Stored dataset items =
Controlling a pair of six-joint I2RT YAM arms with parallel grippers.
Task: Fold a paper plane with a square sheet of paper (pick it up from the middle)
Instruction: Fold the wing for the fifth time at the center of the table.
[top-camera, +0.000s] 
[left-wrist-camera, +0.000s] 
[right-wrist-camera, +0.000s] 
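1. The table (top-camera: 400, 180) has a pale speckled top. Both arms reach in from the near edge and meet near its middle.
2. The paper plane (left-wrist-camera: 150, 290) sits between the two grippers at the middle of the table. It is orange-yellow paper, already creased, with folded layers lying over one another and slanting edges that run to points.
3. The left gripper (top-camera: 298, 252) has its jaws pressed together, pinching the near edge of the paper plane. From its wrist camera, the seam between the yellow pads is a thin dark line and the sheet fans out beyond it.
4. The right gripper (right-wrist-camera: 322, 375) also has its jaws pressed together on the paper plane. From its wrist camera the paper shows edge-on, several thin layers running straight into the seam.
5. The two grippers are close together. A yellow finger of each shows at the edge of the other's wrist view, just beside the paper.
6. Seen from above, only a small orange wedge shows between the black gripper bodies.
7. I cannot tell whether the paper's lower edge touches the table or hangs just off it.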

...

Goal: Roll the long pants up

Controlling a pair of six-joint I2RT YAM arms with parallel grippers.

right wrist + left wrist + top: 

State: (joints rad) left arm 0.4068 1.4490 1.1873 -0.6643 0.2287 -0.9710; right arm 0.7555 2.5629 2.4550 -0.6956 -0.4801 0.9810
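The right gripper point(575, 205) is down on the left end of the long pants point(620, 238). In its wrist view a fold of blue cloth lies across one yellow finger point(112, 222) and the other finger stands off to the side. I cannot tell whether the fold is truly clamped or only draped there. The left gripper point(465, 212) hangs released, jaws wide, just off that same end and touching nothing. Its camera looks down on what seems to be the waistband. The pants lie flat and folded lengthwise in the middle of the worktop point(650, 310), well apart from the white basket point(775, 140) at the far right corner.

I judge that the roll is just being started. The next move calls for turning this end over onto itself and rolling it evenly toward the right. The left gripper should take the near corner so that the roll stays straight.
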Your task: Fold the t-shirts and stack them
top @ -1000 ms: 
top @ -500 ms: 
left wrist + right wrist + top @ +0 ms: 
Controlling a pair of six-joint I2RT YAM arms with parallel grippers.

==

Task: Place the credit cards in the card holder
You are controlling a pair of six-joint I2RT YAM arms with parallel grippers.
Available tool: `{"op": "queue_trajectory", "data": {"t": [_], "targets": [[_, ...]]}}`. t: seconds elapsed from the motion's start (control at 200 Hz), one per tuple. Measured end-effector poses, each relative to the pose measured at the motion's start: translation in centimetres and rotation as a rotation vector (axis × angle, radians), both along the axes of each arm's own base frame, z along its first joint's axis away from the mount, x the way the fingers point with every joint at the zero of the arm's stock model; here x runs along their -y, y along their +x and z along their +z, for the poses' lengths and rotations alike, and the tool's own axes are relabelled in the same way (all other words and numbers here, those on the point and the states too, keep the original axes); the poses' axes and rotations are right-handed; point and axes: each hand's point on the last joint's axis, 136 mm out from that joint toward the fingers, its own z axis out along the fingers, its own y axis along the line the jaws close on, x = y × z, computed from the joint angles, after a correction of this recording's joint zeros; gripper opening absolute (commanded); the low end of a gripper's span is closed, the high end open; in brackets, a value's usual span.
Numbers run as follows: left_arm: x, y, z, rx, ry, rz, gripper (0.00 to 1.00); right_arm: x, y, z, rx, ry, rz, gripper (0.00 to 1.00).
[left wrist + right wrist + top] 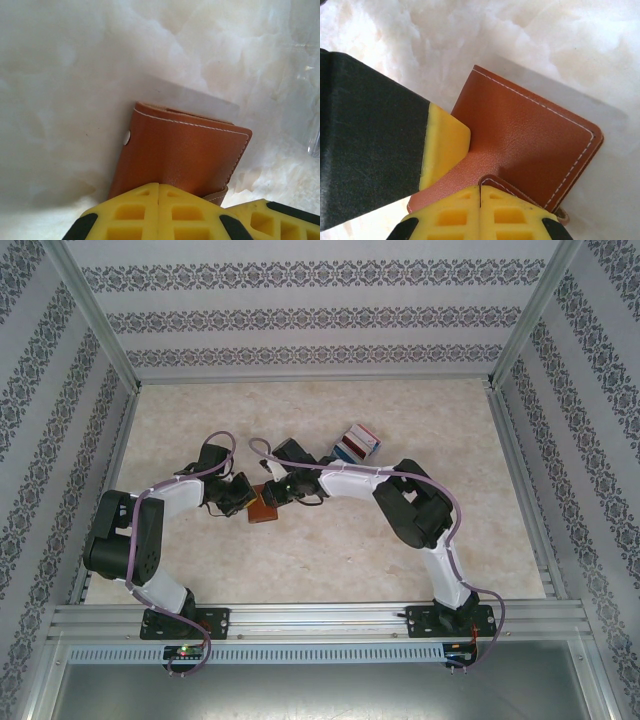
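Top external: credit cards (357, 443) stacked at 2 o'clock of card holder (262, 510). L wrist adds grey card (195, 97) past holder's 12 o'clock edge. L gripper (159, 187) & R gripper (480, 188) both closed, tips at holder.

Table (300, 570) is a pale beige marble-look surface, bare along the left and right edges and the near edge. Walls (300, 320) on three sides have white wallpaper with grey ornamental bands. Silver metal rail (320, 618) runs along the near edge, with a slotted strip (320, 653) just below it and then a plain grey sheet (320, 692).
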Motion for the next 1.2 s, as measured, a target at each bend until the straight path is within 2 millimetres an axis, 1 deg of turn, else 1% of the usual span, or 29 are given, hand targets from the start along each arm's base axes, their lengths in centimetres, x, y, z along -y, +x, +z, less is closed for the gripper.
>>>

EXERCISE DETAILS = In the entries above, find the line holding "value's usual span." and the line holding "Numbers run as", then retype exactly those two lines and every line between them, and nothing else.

ANSWER TO THIS TASK =
Available tool: `{"op": "queue_trajectory", "data": {"t": [_], "targets": [[_, ...]]}}`. t: seconds elapsed from the motion's start (control at 200 Hz), one per tuple. Measured end-effector poses, each relative to the pose measured at the motion's start: translation in centimetres and rotation as a rotation vector (axis × angle, radians), both along the axes of each arm's own base frame, z along its first joint's axis away from the mount, x the way the fingers point with every joint at the zero of the arm's stock model; here x runs along their -y, y along their +x and z along their +z, for the poses' lengths and rotations alike, and the tool's own axes are relabelled in the same way (all other words and numbers here, those on the point and the states too, keep the original axes); the poses' axes and rotations are right-handed; point and axes: each hand's point on the last joint's axis, 136 mm out from that joint toward the fingers, its own z axis out along the fingers, its own y axis along the line the jaws close on, x = y × z, computed from the joint angles, after a correction of this recording's joint zeros; gripper opening absolute (commanded); the low end of a gripper's span is closed, the high end open; in brackets, a value's usual span.
Numbers run as follows: left_arm: x, y, z, rx, ry, rz, gripper (0.00 to 1.00); right_arm: x, y, z, rx, ry, rz, gripper (0.00 to 1.00).

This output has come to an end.